The week after seeing its partner Roche cut and run, UCB has reported the failure of its anti-tau antibody bepranemab to improve cognition and function in people with early Alzheimer’s disease. But UCB looked past the primary endpoint miss and focused on other results that left it “deeply encouraged” by the trial.
Roche licensed bepranemab for $120 million upfront in 2020 but opted against taking over development when UCB finished a proof-of-concept study in Alzheimer’s. UCB presented data from the phase 2a trial at the 2024 Clinical Trials on Alzheimer’s Disease meeting in Madrid this week, providing a snapshot of what Roche left behind—and why the Belgian drugmaker believes bepranemab may have a future.
Investigators randomized 466 patients to receive one of two doses of bepranemab or placebo. After 80 weeks, patients on the study drug did no better on the CDR-SB measure of cognition and function than their counterparts on placebo, causing the trial to miss its primary endpoint.
Yet, Alistair Henry, Ph.D., chief scientific officer at UCB, said in a statement that the team “is deeply encouraged by the proof-of-concept data for bepranemab,” adding that the findings strengthen his “belief in the value of targeting the mid-region of tau as an important strategy in altering the trajectory of the disease.” The targeting of the mid-region of tau sets bepranemab apart from failed antibodies that hit the N-terminus.
Henry’s positive take on the data is underpinned by secondary endpoints and subgroup analyses.

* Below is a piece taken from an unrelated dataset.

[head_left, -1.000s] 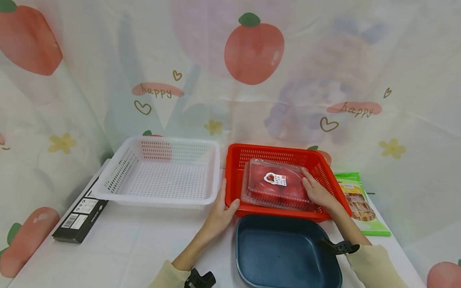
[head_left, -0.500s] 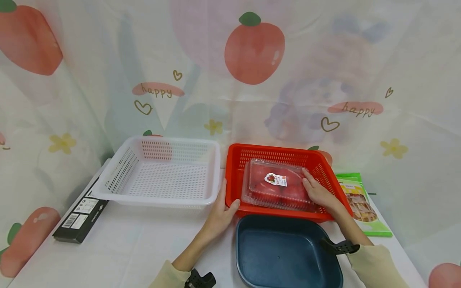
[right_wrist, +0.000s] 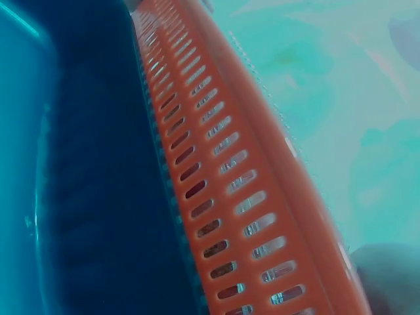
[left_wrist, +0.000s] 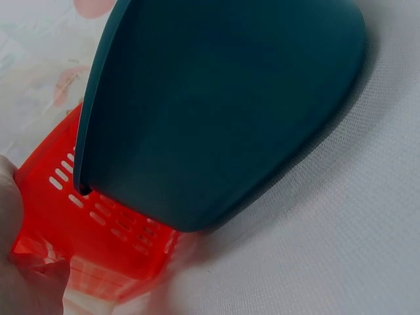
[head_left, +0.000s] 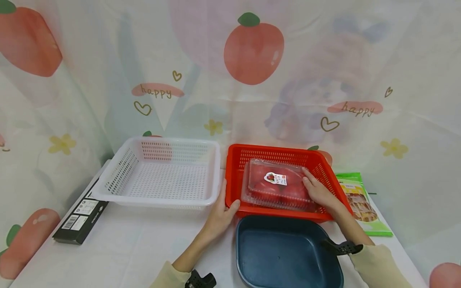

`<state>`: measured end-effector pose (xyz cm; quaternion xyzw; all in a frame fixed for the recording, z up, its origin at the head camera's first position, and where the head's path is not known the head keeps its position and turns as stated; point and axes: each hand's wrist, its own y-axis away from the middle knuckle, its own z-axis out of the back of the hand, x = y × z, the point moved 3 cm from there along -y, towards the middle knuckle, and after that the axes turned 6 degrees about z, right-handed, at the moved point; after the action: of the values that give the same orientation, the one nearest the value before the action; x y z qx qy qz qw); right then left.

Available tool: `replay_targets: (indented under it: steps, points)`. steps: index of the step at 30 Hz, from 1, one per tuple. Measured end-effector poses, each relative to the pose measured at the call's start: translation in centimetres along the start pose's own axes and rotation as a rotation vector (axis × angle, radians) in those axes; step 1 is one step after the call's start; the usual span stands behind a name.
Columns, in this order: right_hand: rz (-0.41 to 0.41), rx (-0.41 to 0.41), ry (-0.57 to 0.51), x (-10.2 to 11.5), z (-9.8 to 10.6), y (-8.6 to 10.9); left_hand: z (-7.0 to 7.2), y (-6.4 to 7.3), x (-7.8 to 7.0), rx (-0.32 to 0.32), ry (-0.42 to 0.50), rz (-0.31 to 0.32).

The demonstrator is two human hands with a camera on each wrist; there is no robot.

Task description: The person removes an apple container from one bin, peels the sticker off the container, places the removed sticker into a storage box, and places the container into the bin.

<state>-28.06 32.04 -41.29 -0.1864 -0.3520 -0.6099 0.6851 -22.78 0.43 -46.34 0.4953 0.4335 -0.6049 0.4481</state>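
A clear plastic clamshell box (head_left: 259, 184) with red contents and a white label sits slightly askew inside the red slotted basket (head_left: 234, 160). My left hand (head_left: 217, 216) rests at that basket's front left corner, fingers lying along the outside and thumb by the front rim. Reaching over the front rim, my right hand (head_left: 320, 194) touches the box's right end with nearly straight fingers. In the left wrist view the left thumb (left_wrist: 36, 289) shows beside the red basket (left_wrist: 105, 239). The right wrist view has the basket's slotted wall (right_wrist: 216, 157), with the right hand (right_wrist: 387, 275) blurred at its edge.
A dark blue rectangular basin (head_left: 288, 256) stands directly in front of the red basket, under the right forearm. Left of it is a white perforated basket (head_left: 162, 200), partly over a black box (head_left: 81, 218). A green snack packet (head_left: 363, 204) lies at the right.
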Motion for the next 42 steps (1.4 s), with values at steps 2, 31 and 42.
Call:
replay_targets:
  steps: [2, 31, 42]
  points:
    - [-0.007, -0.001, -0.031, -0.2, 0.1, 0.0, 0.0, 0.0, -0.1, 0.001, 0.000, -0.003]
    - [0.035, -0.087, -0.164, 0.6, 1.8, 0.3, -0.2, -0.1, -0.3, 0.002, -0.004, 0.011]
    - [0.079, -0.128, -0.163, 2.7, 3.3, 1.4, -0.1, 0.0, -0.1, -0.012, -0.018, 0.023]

UCB linked bepranemab to a placebo-adjusted 33% to 58% slowdown in the accumulation of tau in key brain regions, suggesting the molecule is acting on its target. The biotech also reported a 21% to 25% slowing of cognitive decline, as measured on ADAS-Cog14, compared to placebo.

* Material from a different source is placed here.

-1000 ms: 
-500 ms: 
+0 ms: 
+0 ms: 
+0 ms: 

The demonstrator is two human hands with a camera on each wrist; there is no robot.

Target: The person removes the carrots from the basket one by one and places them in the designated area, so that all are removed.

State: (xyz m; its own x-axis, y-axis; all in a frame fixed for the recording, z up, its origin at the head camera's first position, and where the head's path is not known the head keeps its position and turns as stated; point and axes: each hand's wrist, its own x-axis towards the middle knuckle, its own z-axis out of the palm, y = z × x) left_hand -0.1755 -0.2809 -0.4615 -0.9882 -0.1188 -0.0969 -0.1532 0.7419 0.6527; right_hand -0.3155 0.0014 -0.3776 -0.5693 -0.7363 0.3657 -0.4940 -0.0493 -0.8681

William Blair analysts raised doubts about the ADAS-Cog14 data in a note to investors. While accepting the results “appear to show a nominally statistically significant” outcome, the analysts noted the “data is variable and used a high type-1 error rate assumption.” Those factors led the analysts to “caution the interpretability, especially when other efficacy metrics appear to show no benefit in our view.”

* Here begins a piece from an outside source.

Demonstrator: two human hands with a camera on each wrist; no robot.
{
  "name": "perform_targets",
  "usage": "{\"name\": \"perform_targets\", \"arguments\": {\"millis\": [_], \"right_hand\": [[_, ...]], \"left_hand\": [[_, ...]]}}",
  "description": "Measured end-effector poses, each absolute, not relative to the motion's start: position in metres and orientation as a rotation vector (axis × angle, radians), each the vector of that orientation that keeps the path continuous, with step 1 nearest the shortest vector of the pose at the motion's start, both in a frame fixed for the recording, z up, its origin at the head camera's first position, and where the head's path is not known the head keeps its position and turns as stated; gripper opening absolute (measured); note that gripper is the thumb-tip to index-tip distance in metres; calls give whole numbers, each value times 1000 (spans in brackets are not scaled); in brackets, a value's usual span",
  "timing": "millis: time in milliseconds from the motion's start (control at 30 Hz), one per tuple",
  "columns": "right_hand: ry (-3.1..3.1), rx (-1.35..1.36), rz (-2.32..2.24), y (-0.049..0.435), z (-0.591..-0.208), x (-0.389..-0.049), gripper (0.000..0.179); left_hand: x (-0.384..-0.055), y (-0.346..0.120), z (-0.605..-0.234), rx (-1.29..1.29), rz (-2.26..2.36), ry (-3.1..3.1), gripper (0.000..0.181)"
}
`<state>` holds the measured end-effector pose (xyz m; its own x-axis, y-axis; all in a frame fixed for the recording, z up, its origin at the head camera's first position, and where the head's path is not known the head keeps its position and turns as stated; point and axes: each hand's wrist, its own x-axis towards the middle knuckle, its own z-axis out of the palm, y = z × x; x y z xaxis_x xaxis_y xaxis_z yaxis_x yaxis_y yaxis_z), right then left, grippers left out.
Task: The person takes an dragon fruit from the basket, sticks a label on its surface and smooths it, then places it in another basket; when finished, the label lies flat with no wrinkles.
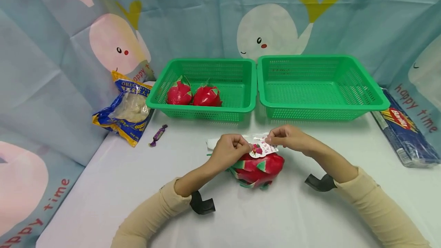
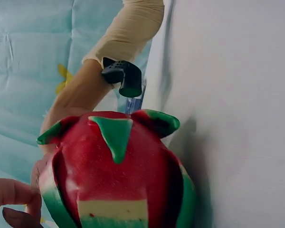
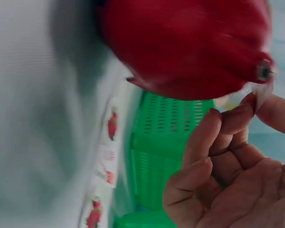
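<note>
A red dragon fruit (image 1: pixel 260 169) with green-tipped scales lies on the white table in front of the person. Just above its upper side, a white sticker (image 1: pixel 261 149) printed with a dragon fruit is stretched between both hands. The left hand (image 1: pixel 228 151) pinches the sticker's left edge, and the right hand (image 1: pixel 293 138) pinches its right end between thumb and forefinger. In the right wrist view, a white paper corner (image 3: pixel 262 94) shows in that pinch, close beside the fruit. Behind the fruit lies a strip of similar stickers (image 3: pixel 109 156), partly covered by the hands in the head view.
Two green baskets stand at the back; the left basket (image 1: pixel 254 87) holds two dragon fruits (image 1: pixel 179 93), the right basket (image 1: pixel 320 106) nothing. A purple-wrapped candy (image 1: pixel 158 136) and a blue-yellow bag (image 1: pixel 129 106) lie left. A blue Barilla package (image 1: pixel 410 129) lies far right.
</note>
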<state>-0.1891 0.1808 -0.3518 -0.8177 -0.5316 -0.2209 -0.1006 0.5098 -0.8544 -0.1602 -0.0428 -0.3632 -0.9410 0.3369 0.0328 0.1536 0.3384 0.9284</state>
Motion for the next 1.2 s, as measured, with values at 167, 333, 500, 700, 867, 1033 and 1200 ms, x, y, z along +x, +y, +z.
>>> {"name": "perform_targets", "arguments": {"millis": [167,333,500,700,867,1033,1200], "right_hand": [[2220,-556,-1207,180,-361,-190,30],[2213,-547,-1221,179,-364,-189,33],[2319,-458,-1237,186,-371,-184,16],[2372,-633,-1359,195,-368,-169,27],[2385,-914,-1174,195,-367,-150,67],[2444,-990,-1090,191,-373,-141,81],[2520,-1060,-1088,191,-379,-140,76]], "left_hand": [[-156,-45,-365,430,1535,2497,17],[-157,-47,-365,540,1437,2549,22],[-155,-47,-373,674,1358,2788,19],[-142,-45,-375,1125,1102,3190,24],[-128,-48,-381,1376,673,3286,50],[-120,-51,-388,1315,559,3224,80],[-114,-52,-397,1312,491,3228,102]]}}
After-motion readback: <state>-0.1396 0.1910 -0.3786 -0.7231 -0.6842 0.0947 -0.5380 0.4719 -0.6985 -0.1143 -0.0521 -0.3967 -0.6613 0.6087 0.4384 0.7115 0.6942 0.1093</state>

The analysts were similarly cautious about UCB’s analyses of predefined subgroup patients who had low tau burden at baseline or lacked the APOE4 gene linked to increased Alzheimer’s risk. About half of the participants fell into one of the two subgroups.
In those patients, UCB linked the high dose of bepranemab to a 29% slowdown on CDR-SB and a 41% to 54% slowdown on ADAS-Cog14. The investigators presenting the data argued the results show enhanced responses in the subgroup, the analysts said. That argument was met with skepticism.
“We caution on this conclusion given that 17% of the enrolled cohort had low tau at baseline, and it is difficult to assess if this finding is truly from these patients responding better to bepranemab, when the overall effects on tau burden are variable, in our view, or if this is an artifact of low-tau patients just being earlier in disease progression,” the analysts said.
UCB is now evaluating the next steps for the program, which is part of a broader, industrywide attempt to target tau. The analysts see “minimal read-through” from the bepranemab data to Biogen and Ionis’ BIIB080, an antisense oligonucleotide that targets tau expression. A phase 2 trial of BIIB080 could report data in 2026.